Disney Dives Lower – Streaming is Far from Profitable
In the world “where dreams come true”, it seems that Disney has been unable to make its dream to turn Disney+’s success into a reality. After Wednesday’s trading day, Walt Disney Company reported its fiscal second-quarter earnings, a disappointment that led to losses of 8.73% or roughly $15 billion of market capitalization. The reason for such negative sentiment didn’t necessarily stem from their earnings, but rather its vast subscriber losses during the previous six months. For its fiscal second quarter, Disney+ lost 4 million subscribers, leading to operating losses of $400 million for the streaming unit. Despite the losses of sales volume, Disney was successfully able to increase prices and cut several costs to balance the declines, however, they have yet to turn Disney+ into a profitable business.

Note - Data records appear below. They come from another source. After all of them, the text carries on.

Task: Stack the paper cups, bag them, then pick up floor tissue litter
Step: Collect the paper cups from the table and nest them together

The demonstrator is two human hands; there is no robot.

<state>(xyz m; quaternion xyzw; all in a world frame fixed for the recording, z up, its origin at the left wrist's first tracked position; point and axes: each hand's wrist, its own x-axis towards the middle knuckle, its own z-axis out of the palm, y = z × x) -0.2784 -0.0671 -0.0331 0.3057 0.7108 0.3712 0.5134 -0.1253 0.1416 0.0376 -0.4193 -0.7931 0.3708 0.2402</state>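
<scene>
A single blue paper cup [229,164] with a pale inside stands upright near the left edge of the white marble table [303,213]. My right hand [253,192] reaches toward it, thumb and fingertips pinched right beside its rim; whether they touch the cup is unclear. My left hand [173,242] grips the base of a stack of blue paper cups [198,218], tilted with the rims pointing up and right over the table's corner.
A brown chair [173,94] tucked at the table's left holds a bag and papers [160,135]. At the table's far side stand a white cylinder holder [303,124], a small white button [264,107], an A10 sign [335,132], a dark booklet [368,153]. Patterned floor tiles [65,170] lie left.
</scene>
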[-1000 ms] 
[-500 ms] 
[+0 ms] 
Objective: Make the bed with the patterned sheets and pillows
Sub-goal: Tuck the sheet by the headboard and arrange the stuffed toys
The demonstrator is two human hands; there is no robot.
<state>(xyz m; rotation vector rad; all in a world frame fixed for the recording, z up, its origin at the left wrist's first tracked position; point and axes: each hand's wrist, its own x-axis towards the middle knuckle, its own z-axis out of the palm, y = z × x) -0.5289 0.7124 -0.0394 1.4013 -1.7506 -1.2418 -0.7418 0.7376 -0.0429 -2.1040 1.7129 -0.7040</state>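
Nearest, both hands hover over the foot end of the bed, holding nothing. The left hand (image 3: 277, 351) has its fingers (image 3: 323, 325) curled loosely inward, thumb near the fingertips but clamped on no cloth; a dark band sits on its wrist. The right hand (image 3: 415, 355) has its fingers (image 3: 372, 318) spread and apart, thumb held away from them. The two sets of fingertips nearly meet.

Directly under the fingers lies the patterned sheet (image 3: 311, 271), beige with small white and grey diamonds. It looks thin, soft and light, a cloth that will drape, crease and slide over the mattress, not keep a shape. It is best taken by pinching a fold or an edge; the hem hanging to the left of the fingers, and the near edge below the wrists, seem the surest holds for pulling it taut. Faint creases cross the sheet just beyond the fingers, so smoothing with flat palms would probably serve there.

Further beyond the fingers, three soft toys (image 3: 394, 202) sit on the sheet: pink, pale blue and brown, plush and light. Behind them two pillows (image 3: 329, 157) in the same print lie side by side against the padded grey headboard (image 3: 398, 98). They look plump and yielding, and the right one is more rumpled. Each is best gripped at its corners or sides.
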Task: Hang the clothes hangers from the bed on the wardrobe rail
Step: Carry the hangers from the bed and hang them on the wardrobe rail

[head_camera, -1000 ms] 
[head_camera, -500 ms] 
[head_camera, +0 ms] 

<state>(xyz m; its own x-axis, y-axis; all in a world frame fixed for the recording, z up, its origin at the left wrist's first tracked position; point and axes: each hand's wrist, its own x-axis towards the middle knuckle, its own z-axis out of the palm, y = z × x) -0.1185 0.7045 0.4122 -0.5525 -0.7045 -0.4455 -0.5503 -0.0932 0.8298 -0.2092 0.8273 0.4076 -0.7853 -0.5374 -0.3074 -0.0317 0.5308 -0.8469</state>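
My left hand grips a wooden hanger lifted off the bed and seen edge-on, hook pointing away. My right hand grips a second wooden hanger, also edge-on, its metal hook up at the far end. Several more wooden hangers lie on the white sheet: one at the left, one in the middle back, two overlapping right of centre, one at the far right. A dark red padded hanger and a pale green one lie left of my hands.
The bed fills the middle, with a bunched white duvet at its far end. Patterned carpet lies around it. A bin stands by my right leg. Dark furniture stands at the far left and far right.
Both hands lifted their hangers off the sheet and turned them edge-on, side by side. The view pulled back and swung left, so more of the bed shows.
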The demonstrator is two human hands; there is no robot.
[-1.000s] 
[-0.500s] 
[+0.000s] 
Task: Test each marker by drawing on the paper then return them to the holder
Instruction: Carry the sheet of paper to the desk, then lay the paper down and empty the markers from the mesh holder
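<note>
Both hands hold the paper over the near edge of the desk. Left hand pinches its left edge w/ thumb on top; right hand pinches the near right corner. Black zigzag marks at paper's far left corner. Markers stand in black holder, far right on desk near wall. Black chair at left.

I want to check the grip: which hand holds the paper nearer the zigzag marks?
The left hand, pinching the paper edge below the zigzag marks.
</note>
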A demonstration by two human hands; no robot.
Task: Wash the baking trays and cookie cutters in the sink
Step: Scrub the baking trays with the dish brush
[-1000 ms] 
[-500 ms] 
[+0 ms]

Overall, Walt Disney Company reported top and bottom lines that were in line with Wall Street’s expectations, with large contributions from its smaller but most profitable revenue streams of Parks, Experiences, and Products. Regardless, their media and entertainment segment accounted for around two-thirds of their total revenue in 2022, making the consecutive quarterly losses in Disney+ subscribers crucial to their business operations. With Netflix’s new price-effective subscription tier and an over-saturated streaming market, Disney’s plan to increase its subscription prices may not be the best option long-term. However, with their continued efforts in cost-saving and operational-efficiency, alongside their upcoming integration of Hulu content to their platform, Disney+ retains the chance to upset Netflix and take the “iron throne” for the media streaming industry.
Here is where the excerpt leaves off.